## WHAT IS REQUIRED
Below is a listing. Write out exactly its lines between the one holding "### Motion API" and the one holding "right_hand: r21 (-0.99", inclusive.

## EXERCISE INPUTS
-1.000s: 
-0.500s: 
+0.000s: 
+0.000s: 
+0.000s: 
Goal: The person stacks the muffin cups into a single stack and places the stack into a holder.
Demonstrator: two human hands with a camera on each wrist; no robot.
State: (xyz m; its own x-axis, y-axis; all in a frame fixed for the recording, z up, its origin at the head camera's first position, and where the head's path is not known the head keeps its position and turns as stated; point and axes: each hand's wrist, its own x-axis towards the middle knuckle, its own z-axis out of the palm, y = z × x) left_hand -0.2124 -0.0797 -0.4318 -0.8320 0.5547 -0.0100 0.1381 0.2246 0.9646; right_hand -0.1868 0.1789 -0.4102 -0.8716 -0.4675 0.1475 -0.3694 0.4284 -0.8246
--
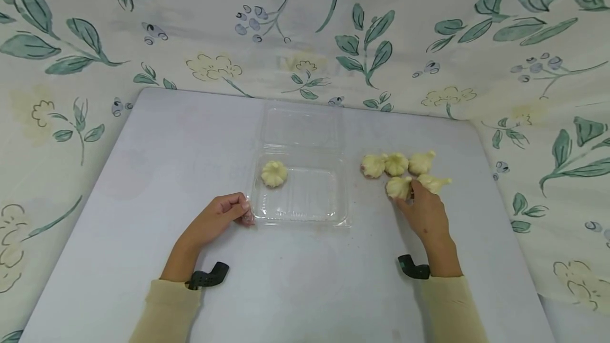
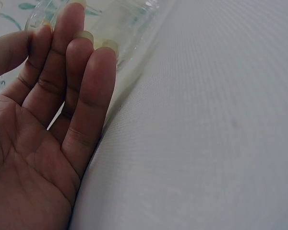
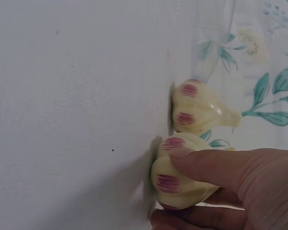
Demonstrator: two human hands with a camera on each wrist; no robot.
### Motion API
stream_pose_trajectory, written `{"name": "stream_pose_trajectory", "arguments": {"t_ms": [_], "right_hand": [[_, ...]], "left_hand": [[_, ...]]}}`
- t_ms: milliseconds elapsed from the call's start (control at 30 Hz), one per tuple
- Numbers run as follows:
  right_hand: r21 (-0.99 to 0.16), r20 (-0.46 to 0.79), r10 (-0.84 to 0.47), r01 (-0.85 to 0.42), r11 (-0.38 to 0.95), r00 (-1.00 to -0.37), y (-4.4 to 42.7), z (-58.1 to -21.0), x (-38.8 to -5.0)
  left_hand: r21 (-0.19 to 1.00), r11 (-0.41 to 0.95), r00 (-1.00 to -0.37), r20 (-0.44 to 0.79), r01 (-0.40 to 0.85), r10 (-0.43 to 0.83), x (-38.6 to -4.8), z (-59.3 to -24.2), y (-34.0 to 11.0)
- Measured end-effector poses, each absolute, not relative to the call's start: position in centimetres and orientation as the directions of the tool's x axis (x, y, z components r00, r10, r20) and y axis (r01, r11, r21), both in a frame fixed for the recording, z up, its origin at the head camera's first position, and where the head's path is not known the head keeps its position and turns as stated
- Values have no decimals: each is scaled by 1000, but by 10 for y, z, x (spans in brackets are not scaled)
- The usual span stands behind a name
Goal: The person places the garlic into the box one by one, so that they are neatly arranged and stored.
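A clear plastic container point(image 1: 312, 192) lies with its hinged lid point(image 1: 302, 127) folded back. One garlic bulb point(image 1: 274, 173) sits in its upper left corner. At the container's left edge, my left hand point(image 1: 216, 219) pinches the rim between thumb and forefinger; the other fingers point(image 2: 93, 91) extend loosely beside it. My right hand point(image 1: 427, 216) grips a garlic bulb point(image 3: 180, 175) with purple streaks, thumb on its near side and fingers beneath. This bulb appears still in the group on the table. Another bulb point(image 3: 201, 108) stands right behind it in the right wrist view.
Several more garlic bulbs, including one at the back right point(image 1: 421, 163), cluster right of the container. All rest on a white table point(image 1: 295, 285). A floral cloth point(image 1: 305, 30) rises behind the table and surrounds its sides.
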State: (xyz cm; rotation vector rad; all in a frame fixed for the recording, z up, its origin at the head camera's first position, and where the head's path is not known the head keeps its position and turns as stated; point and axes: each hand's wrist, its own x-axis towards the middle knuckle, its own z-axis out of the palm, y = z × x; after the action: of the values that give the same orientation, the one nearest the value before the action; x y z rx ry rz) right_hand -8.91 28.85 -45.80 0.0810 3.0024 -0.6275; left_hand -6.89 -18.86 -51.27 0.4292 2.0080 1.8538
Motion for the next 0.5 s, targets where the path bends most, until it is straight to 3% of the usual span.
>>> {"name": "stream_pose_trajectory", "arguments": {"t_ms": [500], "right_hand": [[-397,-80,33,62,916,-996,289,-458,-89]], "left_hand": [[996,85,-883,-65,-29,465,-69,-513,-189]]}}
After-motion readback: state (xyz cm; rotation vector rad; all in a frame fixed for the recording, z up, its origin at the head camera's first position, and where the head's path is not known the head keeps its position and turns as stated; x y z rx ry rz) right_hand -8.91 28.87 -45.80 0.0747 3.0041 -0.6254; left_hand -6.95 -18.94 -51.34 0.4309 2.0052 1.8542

## COMPLETED EXERCISE
### Motion API
stream_pose_trajectory, written `{"name": "stream_pose_trajectory", "arguments": {"t_ms": [_], "right_hand": [[_, ...]], "left_hand": [[_, ...]]}}`
- t_ms: milliseconds elapsed from the call's start (control at 30 Hz), one per tuple
- Numbers run as follows:
  right_hand: r21 (-0.99 to 0.16), r20 (-0.46 to 0.79), r10 (-0.84 to 0.47), r01 (-0.85 to 0.42), r11 (-0.38 to 0.95), r00 (-1.00 to -0.37), y (-4.4 to 42.7), z (-58.1 to -21.0), x (-38.8 to -5.0)

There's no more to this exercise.